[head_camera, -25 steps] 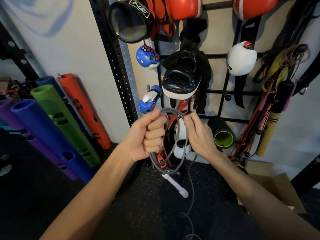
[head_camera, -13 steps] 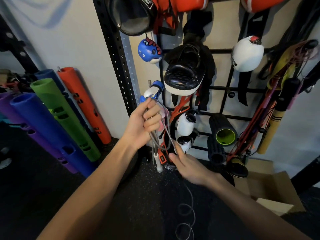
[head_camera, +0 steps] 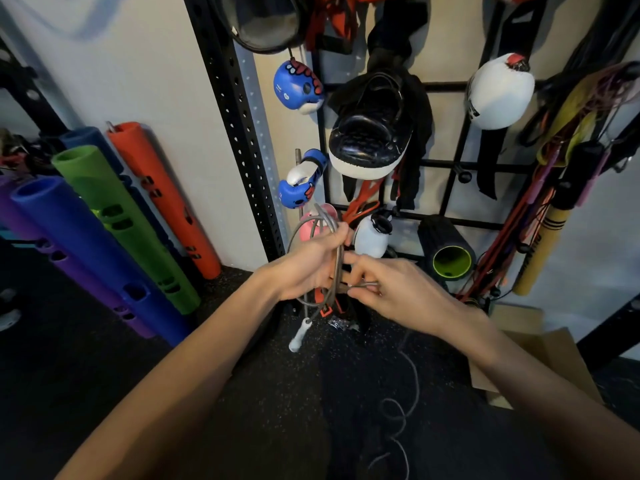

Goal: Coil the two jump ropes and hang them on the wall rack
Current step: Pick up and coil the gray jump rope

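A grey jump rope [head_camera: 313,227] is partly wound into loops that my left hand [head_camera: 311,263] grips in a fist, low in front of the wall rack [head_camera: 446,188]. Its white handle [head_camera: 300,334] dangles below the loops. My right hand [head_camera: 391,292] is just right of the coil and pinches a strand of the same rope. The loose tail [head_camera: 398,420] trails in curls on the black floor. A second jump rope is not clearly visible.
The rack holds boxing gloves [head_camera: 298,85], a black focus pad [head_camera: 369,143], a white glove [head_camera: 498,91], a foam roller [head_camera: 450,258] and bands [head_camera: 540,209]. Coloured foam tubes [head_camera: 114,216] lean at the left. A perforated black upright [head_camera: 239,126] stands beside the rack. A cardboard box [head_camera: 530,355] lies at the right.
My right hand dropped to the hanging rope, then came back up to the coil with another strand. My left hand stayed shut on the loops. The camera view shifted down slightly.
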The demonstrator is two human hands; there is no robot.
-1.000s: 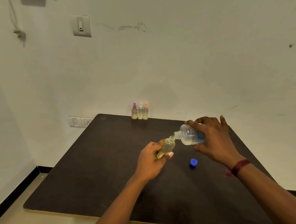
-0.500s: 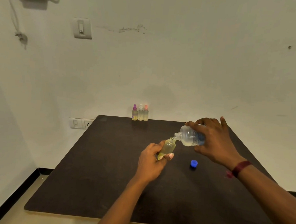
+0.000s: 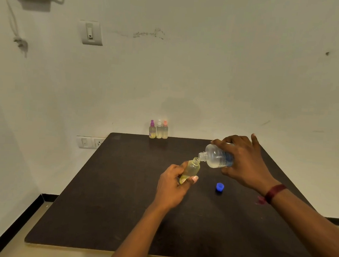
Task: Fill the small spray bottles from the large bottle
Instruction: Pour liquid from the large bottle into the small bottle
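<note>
My left hand [image 3: 172, 185] grips a small uncapped bottle [image 3: 191, 168] with yellowish liquid, tilted with its mouth up and to the right, above the middle of the dark table [image 3: 107, 204]. My right hand [image 3: 244, 163] grips the large clear bottle [image 3: 216, 157], laid almost sideways, its open neck touching the small bottle's mouth. The large bottle's blue cap [image 3: 219, 187] lies on the table below my right hand. Three capped small spray bottles [image 3: 159, 130] stand in a row at the table's far edge, with purple, white and orange tops.
The table stands against a white wall with a socket plate [image 3: 89, 142] at its left rear corner. A dark red band [image 3: 274, 193] is on my right wrist. The table's front edge runs near the bottom of the view.
Both hands and the two bottles hold nearly the same pose. The view has shifted slightly.
</note>
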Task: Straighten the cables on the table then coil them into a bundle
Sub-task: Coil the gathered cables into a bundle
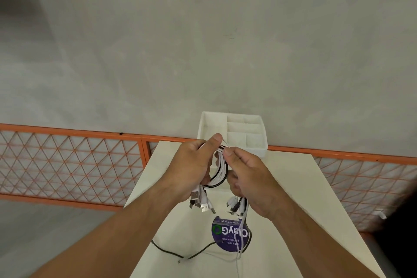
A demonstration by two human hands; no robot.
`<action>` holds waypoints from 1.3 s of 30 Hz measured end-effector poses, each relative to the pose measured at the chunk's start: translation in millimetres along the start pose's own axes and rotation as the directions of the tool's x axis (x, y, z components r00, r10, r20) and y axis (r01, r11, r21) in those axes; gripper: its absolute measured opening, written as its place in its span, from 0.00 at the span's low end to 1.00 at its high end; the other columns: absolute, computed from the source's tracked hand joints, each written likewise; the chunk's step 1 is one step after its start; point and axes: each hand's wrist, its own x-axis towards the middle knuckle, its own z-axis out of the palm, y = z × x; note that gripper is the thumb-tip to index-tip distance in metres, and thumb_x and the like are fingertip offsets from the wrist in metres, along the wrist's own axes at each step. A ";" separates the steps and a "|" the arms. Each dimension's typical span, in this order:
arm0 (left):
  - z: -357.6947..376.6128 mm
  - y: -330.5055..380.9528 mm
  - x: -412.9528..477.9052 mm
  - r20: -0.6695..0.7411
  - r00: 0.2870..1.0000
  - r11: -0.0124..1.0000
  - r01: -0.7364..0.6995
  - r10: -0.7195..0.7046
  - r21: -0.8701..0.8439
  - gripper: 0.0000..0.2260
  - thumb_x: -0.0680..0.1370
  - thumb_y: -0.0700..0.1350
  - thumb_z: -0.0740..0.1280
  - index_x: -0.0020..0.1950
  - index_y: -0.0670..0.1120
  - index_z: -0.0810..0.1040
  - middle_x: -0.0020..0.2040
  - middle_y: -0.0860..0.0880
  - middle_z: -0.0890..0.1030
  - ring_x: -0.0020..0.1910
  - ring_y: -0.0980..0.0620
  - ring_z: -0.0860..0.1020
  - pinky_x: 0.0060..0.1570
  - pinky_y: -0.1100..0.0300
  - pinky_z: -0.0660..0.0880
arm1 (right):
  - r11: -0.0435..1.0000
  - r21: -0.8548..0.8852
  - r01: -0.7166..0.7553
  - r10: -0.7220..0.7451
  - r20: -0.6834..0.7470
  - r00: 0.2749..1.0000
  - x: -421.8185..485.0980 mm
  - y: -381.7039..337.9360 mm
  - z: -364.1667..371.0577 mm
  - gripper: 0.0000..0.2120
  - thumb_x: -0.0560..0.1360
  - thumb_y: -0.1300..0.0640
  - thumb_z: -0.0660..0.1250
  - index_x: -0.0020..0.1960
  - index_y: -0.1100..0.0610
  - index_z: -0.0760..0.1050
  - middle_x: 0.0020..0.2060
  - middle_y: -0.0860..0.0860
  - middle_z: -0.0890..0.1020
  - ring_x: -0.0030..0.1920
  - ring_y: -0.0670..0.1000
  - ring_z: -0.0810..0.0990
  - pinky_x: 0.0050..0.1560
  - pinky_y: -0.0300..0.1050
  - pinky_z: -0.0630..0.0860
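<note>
Coil: a bundle of white and black cables (220, 172) is held up over the table (282, 198), between both hands, just in front of the tray.
Left hand: the left hand (194, 165) is closed round the left side of the coil, with the thumb laid over its far top.
Right hand: the right hand (252, 183) pinches the top of the coil between thumb and fingers; its lower fingers are curled near the right side, though what they hold cannot be told.
Plug ends: the USB plugs (202, 204) hang below the left hand, and the smaller connectors (235, 205) hang below the right hand.
Done: most of the cables are judged to be straightened, gathered and looped.
Left, white: one white cable (237, 262) trails from the right hand down over the purple round label (228, 232) toward the near edge and is not yet wound in.
Left, dark: a dark cable (203, 249) lies loose on the near part of the table, apart from the coil; it is judged to need straightening and coiling.
Tray: a white compartment tray (259, 150) stands at the far edge of the table.
Progress: well past halfway, by estimate.
</note>
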 end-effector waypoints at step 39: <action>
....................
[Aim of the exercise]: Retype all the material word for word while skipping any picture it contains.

[Answer to this task]:
[head_camera, -25 steps] 
[head_camera, -13 steps] 
[head_camera, +0 steps] 

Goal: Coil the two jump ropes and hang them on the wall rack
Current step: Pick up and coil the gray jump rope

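A grey jump rope [head_camera: 313,227] is partly wound into loops that my left hand [head_camera: 311,263] grips in a fist, low in front of the wall rack [head_camera: 446,188]. Its white handle [head_camera: 300,334] dangles below the loops. My right hand [head_camera: 391,292] is just right of the coil and pinches a strand of the same rope. The loose tail [head_camera: 398,420] trails in curls on the black floor. A second jump rope is not clearly visible.
The rack holds boxing gloves [head_camera: 298,85], a black focus pad [head_camera: 369,143], a white glove [head_camera: 498,91], a foam roller [head_camera: 450,258] and bands [head_camera: 540,209]. Coloured foam tubes [head_camera: 114,216] lean at the left. A perforated black upright [head_camera: 239,126] stands beside the rack. A cardboard box [head_camera: 530,355] lies at the right.
My right hand dropped to the hanging rope, then came back up to the coil with another strand. My left hand stayed shut on the loops. The camera view shifted down slightly.
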The demonstrator is two human hands; there is no robot.
-1.000s: 
-0.500s: 
+0.000s: 
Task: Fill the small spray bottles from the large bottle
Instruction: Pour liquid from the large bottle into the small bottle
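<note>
My left hand [image 3: 172, 185] grips a small uncapped bottle [image 3: 191, 168] with yellowish liquid, tilted with its mouth up and to the right, above the middle of the dark table [image 3: 107, 204]. My right hand [image 3: 244, 163] grips the large clear bottle [image 3: 216, 157], laid almost sideways, its open neck touching the small bottle's mouth. The large bottle's blue cap [image 3: 219, 187] lies on the table below my right hand. Three capped small spray bottles [image 3: 159, 130] stand in a row at the table's far edge, with purple, white and orange tops.
The table stands against a white wall with a socket plate [image 3: 89, 142] at its left rear corner. A dark red band [image 3: 274, 193] is on my right wrist. The table's front edge runs near the bottom of the view.
Both hands and the two bottles hold nearly the same pose. The view has shifted slightly.
</note>
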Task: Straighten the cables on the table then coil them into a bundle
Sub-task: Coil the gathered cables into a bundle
A demonstration by two human hands; no robot.
`<action>` holds waypoints from 1.3 s of 30 Hz measured end-effector poses, each relative to the pose measured at the chunk's start: translation in millimetres along the start pose's own axes and rotation as the directions of the tool's x axis (x, y, z components r00, r10, r20) and y axis (r01, r11, r21) in those axes; gripper: its absolute measured opening, written as its place in its span, from 0.00 at the span's low end to 1.00 at its high end; the other columns: absolute, computed from the source's tracked hand joints, each written likewise; the chunk's step 1 is one step after its start; point and axes: each hand's wrist, its own x-axis towards the middle knuckle, its own z-axis out of the palm, y = z × x; note that gripper is the thumb-tip to index-tip distance in metres, and thumb_x and the like are fingertip offsets from the wrist in metres, along the wrist's own axes at each step. A ";" separates the steps and a "|" the arms. Each dimension's typical span, in this order:
arm0 (left):
  - z: -357.6947..376.6128 mm
  - y: -330.5055..380.9528 mm
  - x: -412.9528..477.9052 mm
  - r20: -0.6695..0.7411
  - r00: 0.2870..1.0000
  - r11: -0.0124..1.0000
  - r01: -0.7364..0.6995
  - r10: -0.7195..0.7046
  - r21: -0.8701..0.8439
  - gripper: 0.0000..0.2260
  - thumb_x: -0.0680..0.1370
  - thumb_y: -0.0700..0.1350
  - thumb_z: -0.0740..0.1280
  - index_x: -0.0020..0.1950
  - index_y: -0.0670..0.1120
  - index_z: -0.0810..0.1040
  - middle_x: -0.0020..0.2040
  - middle_y: -0.0860..0.0880
  - middle_z: -0.0890..0.1030
  - ring_x: -0.0020..0.1910
  - ring_y: -0.0980..0.0620
  - ring_z: -0.0860..0.1020
  - pinky_x: 0.0060..0.1570
  - pinky_y: -0.1100..0.0300
  - pinky_z: -0.0660..0.0880
arm1 (right):
  - r11: -0.0435..1.0000
  - r21: -0.8548..0.8852
  - r01: -0.7166..0.7553
  - r10: -0.7220..0.7451
  - r20: -0.6834..0.7470
  - r00: 0.2749..1.0000
  - x: -421.8185..485.0980 mm
  - y: -381.7039..337.9360 mm
  - z: -364.1667..371.0577 mm
  - gripper: 0.0000..0.2120
  - thumb_x: -0.0560..0.1360
  - thumb_y: -0.1300..0.0640
  - thumb_z: -0.0660..0.1250
  - index_x: -0.0020..0.1960
  - index_y: -0.1100..0.0610
  - index_z: -0.0760..0.1050
  - middle_x: 0.0020..0.2060
  - middle_y: -0.0860..0.0860
  - middle_z: -0.0890..0.1020
  - ring_x: -0.0030..0.1920
  - ring_y: -0.0670..0.1000
  - ring_z: -0.0810..0.0990
  - pinky_x: 0.0050..0.1560
  - pinky_y: -0.0300..0.1050
  - pinky_z: -0.0630..0.0860
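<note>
Coil: a bundle of white and black cables (220, 172) is held up over the table (282, 198), between both hands, just in front of the tray.
Left hand: the left hand (194, 165) is closed round the left side of the coil, with the thumb laid over its far top.
Right hand: the right hand (252, 183) pinches the top of the coil between thumb and fingers; its lower fingers are curled near the right side, though what they hold cannot be told.
Plug ends: the USB plugs (202, 204) hang below the left hand, and the smaller connectors (235, 205) hang below the right hand.
Done: most of the cables are judged to be straightened, gathered and looped.
Left, white: one white cable (237, 262) trails from the right hand down over the purple round label (228, 232) toward the near edge and is not yet wound in.
Left, dark: a dark cable (203, 249) lies loose on the near part of the table, apart from the coil; it is judged to need straightening and coiling.
Tray: a white compartment tray (259, 150) stands at the far edge of the table.
Progress: well past halfway, by estimate.
</note>
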 end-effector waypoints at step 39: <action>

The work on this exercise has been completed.